-- Information supplied --
------------------------------------------------------------------------

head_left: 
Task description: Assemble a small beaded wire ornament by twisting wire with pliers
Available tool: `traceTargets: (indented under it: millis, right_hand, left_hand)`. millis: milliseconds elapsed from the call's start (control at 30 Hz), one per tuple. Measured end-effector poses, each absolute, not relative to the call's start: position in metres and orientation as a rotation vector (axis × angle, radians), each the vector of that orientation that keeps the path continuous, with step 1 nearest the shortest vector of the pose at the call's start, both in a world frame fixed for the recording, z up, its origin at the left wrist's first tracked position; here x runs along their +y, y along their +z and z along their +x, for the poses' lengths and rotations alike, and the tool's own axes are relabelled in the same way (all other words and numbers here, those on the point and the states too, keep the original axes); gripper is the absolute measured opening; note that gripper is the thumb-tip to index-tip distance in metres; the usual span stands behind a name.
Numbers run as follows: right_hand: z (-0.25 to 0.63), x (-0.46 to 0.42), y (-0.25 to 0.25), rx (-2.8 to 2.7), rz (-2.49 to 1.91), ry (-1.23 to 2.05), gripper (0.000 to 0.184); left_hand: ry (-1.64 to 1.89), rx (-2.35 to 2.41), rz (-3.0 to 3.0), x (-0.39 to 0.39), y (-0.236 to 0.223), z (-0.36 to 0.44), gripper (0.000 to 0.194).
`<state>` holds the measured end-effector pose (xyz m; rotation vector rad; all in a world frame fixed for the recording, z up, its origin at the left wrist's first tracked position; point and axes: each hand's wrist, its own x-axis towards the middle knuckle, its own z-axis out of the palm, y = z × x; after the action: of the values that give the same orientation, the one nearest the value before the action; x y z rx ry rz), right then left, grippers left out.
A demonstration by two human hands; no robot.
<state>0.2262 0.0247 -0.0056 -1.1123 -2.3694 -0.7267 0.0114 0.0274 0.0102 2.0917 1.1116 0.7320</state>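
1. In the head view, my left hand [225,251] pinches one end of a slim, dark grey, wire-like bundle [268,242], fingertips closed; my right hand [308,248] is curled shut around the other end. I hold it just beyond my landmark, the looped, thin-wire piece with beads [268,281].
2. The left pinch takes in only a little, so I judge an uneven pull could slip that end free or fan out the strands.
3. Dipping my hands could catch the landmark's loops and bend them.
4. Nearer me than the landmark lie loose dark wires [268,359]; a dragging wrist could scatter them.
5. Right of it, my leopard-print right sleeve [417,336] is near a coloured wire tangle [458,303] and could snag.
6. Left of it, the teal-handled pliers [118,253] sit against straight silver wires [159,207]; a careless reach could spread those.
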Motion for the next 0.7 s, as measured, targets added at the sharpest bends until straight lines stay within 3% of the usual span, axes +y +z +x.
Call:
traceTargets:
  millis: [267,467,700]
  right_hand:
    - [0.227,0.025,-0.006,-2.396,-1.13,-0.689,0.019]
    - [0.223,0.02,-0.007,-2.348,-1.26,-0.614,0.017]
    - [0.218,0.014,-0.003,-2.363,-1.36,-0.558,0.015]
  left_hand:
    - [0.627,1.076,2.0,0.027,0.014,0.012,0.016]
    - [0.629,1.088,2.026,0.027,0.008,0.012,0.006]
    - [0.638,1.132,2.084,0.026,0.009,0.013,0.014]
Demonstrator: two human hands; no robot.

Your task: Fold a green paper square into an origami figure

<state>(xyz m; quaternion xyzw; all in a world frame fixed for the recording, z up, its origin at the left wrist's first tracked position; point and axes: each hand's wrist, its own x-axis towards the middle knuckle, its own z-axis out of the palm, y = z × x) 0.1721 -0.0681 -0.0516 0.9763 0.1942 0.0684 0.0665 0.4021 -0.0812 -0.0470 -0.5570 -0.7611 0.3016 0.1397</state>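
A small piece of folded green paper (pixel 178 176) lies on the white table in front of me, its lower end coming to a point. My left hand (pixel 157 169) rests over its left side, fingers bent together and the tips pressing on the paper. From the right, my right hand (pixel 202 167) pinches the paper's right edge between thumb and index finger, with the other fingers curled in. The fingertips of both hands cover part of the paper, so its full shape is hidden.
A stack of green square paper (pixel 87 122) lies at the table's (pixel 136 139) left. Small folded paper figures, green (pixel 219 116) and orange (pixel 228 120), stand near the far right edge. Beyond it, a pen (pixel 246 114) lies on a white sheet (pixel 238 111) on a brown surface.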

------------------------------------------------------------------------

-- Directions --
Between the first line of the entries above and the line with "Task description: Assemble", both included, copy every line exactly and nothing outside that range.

-- Answer to this exercise --
head_left: 
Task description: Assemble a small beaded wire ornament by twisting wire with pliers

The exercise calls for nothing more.